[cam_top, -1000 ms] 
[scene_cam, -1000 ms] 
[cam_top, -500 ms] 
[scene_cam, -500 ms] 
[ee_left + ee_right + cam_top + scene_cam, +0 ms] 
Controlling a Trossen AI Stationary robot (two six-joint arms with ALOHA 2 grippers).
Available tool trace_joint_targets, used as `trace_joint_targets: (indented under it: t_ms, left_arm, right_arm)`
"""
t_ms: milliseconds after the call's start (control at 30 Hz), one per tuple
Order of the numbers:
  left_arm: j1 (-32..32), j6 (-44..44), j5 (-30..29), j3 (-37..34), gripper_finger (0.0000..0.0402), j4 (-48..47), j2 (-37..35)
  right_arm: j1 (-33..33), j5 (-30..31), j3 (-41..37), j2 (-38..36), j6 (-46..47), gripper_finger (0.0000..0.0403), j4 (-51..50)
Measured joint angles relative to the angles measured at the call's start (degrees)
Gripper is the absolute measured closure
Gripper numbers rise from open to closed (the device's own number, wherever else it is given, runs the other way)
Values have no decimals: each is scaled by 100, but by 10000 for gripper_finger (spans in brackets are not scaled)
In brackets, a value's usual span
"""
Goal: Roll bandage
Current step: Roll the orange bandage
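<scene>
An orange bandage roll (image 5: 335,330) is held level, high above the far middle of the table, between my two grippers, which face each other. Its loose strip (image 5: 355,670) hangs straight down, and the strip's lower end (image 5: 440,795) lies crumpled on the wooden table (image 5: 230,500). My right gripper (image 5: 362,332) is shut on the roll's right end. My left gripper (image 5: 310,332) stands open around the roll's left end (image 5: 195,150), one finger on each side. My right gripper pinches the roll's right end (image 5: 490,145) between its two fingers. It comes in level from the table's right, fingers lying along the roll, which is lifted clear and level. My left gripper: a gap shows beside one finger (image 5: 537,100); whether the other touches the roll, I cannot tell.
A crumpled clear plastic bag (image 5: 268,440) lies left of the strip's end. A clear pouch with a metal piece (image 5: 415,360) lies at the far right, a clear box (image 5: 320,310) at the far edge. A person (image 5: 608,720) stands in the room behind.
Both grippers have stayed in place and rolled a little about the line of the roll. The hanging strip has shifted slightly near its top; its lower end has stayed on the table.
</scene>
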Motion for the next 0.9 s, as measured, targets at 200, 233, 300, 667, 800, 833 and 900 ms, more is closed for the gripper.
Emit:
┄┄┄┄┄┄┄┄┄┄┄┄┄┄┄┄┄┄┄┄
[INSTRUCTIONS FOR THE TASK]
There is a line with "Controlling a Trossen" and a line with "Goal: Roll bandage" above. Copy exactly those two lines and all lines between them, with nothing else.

[PROBLEM SOLUTION]
Controlling a Trossen AI Stationary robot (two six-joint arms with ALOHA 2 grippers).
Available tool trace_joint_targets, used as `trace_joint_targets: (indented under it: t_ms, left_arm, right_arm)`
"""
t_ms: milliseconds after the call's start (control at 30 Hz), one per tuple
Order of the numbers:
  left_arm: j1 (-32..32), j6 (-44..44), j5 (-30..29), j3 (-37..34), gripper_finger (0.0000..0.0402), j4 (-48..47), j2 (-37..35)
  right_arm: j1 (-33..33), j5 (-30..31), j3 (-41..37), j2 (-38..36), j6 (-46..47), gripper_finger (0.0000..0.0403), j4 (-51..50)
Measured joint angles relative to the angles measured at the call's start (degrees)
Gripper is the absolute measured closure
Gripper numbers rise from open to closed (the device's own number, wherever else it is given, runs the other way)
Values have no decimals: each is scaled by 100, but by 10000 for gripper_finger (spans in brackets are not scaled)
In brackets, a value's usual span
"""
Goal: Roll bandage

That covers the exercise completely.